In reply, the representative said that a single window had been established to simplify the formalities applicable to foreign trade and the establishment of enterprises. She took note of pertinent comments by participants on Togo's free zone regime and pointed out that pre-shipment inspection in Togo was required by the IMF. On customs valuation, she confirmed that WAEMU members would apply the "transaction-value" basis from the year 2000. She noted that the introduction of the CET would simplify the structure of border duties; it would, however, also increase tariffs on products such as "wax", sugar and milk, and she indicated that Togo and the WAEMU Commission were looking for remedies to the socio-economic consequences of the CET. She also indicated that with the introduction of the CET, the WAEMU intended to renegotiate the WTO tariff concessions of its members.
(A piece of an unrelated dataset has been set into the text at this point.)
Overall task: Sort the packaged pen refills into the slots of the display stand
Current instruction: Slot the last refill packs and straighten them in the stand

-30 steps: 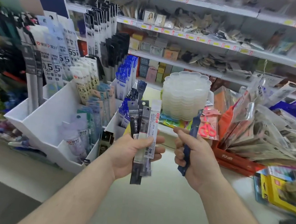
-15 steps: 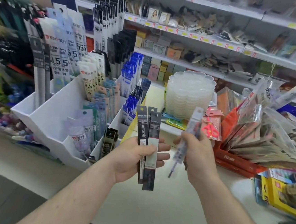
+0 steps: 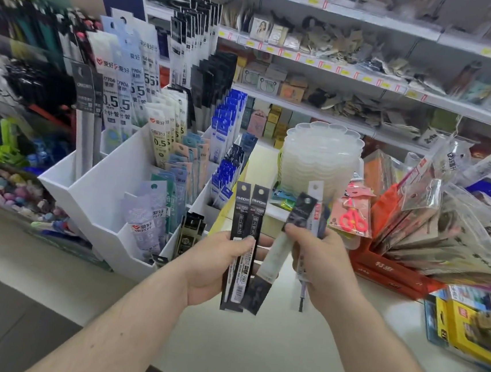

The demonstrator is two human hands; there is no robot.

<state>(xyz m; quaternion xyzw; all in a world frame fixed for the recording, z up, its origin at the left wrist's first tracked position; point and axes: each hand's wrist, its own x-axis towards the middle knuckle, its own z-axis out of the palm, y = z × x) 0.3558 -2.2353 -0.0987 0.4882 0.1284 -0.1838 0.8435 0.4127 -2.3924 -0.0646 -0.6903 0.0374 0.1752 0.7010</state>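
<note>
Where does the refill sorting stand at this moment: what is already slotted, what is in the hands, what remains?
Done: the white display stand already has many refill packs standing in its slots. In hand: the left hand holds two black refill packs upright; the right hand pinches a dark pack with a white-topped pack behind it. Left: all held packs remain unslotted.

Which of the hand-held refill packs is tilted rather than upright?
The dark pack pinched by the right hand leans, top to the right; the two black packs in the left hand stand side by side upright.
</note>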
The community solidarity levy (PCS) and the community levy (PC) were collected by all members on behalf of WAEMU and ECOWAS, respectively.

On smuggling, goods in transit were transported under escort of customs agents to the border of importing countries; customs administration in WAEMU member countries would be restructured for efficiency purposes. On issues such as quantitative restrictions and standards, common legislation was scheduled to be introduced within the WAEMU framework. The Bangui Agreement on intellectual property rights was being revised to bring it into conformity with TRIPS. The port of Lomé had been restored and its management was being improved. The liberalization of telecommunication services was scheduled to lead to the privatization of Togo Telecom before the year 2001, and the privatization of state-owned banks was under way.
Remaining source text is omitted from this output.